> _WHAT THIS TASK INVOLVES_:
Leaving out all pictures, write down exactly the lines from the one containing "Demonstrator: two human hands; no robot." through the last line of the material.

----- SUPPLIED MATERIAL

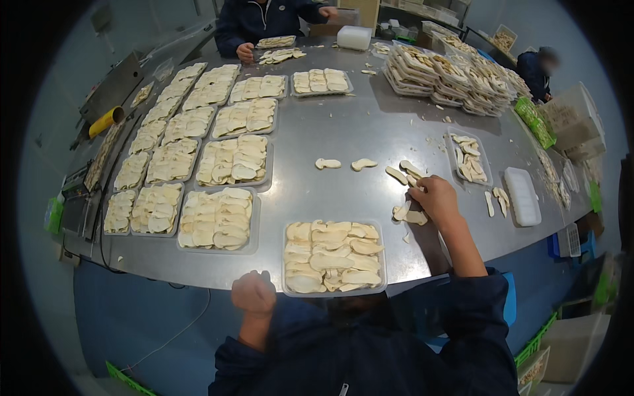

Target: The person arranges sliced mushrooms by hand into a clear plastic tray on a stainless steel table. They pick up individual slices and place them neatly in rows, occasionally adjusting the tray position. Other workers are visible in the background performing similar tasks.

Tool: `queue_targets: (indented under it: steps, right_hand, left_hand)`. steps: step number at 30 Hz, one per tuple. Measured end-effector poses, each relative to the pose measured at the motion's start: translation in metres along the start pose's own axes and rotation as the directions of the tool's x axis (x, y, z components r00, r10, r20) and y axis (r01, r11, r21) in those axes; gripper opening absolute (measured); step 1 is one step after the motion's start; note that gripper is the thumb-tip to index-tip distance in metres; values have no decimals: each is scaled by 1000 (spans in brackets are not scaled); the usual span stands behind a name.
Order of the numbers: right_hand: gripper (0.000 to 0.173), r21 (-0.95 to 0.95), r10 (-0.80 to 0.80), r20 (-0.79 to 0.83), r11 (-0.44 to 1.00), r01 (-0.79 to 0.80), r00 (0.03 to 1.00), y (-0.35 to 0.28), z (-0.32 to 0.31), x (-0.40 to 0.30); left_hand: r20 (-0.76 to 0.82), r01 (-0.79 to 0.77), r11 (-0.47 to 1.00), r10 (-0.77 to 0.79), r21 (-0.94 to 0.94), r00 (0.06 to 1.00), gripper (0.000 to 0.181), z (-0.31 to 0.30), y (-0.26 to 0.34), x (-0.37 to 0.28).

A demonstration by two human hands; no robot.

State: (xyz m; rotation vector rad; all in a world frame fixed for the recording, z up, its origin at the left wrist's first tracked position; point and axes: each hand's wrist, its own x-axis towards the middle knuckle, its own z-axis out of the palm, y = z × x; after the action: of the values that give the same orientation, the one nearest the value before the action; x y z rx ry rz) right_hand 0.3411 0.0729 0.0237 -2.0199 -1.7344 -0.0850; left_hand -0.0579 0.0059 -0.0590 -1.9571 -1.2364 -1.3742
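Note:
A clear plastic tray of sliced mushrooms [332, 257] lies at the near edge of the metal table, right in front of me. My left hand [254, 293] is loosely curled beside the tray's left side, off the table's edge; whether it holds anything is hidden. To the tray's upper right, my right hand [436, 200] reaches down with its fingertips at a small group of loose mushroom slices [397, 175]; the fingers hide whether a slice is gripped. More loose slices [415, 217] lie below that hand. Two single slices, one of them a mushroom slice [328, 164], lie farther left.
Rows of filled mushroom trays [215, 218] cover the left side. A smaller tray of slices [469, 156] and a white tray [522, 197] lie right. Stacked filled trays [446, 79] stand at the back right. A co-worker [262, 20] is across the table, another person [535, 74] farther right.

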Motion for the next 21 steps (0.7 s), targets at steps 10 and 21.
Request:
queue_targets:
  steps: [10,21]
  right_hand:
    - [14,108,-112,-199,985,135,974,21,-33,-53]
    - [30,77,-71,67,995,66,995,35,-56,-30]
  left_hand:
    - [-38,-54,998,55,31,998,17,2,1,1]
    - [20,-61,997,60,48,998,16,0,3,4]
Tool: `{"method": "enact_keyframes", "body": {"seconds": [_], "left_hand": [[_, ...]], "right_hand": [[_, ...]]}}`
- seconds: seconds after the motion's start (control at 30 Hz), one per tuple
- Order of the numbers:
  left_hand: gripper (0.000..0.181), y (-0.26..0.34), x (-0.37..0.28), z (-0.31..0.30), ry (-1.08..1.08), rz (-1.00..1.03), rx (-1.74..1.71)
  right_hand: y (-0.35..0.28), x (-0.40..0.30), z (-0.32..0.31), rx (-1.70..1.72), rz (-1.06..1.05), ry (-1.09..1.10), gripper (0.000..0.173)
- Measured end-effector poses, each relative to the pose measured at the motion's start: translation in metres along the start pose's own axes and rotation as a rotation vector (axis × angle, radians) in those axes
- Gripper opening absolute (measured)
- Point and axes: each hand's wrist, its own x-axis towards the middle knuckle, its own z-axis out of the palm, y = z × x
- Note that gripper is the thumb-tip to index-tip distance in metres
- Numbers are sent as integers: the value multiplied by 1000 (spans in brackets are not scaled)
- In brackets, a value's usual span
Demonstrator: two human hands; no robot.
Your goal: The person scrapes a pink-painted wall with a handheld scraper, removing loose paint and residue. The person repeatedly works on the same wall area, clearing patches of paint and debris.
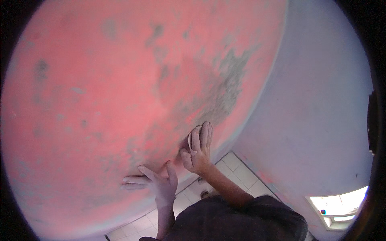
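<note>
A wall [120,90] coated in pinkish red, with patchy grey areas, fills most of the view in front of me. My left hand [159,183] lies against its lower part, fingers spread, with nothing in it. Up and to the right, my right hand [197,147] presses on the wall beside a grey patch [230,87]. Its fingers rest over a thin, pale-edged sheet or pad [191,144], most of which they hide; the material cannot be told. Both hands look coated with pale dust.
A bluish-grey wall [304,99] meets the red one at a corner on the right. A bright opening, apparently a window [339,206], is at the lower right. Pale floor tiles [141,224] show below, around my dark shirt [241,220].
</note>
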Motion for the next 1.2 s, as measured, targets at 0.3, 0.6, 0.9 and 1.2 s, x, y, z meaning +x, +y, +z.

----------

> _EXERCISE RESULT_:
Demonstrator: two human hands; no robot.
Your goal: The person scrapes a pink-painted wall with a handheld scraper, removing loose paint and residue. The person repeatedly works on the same wall area, clearing patches of paint and debris.
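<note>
A wall [120,90] coated in pinkish red, with patchy grey areas, fills most of the view in front of me. My left hand [159,183] lies against its lower part, fingers spread, with nothing in it. Up and to the right, my right hand [197,147] presses on the wall beside a grey patch [230,87]. Its fingers rest over a thin, pale-edged sheet or pad [191,144], most of which they hide; the material cannot be told. Both hands look coated with pale dust.
A bluish-grey wall [304,99] meets the red one at a corner on the right. A bright opening, apparently a window [339,206], is at the lower right. Pale floor tiles [141,224] show below, around my dark shirt [241,220].
</note>
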Motion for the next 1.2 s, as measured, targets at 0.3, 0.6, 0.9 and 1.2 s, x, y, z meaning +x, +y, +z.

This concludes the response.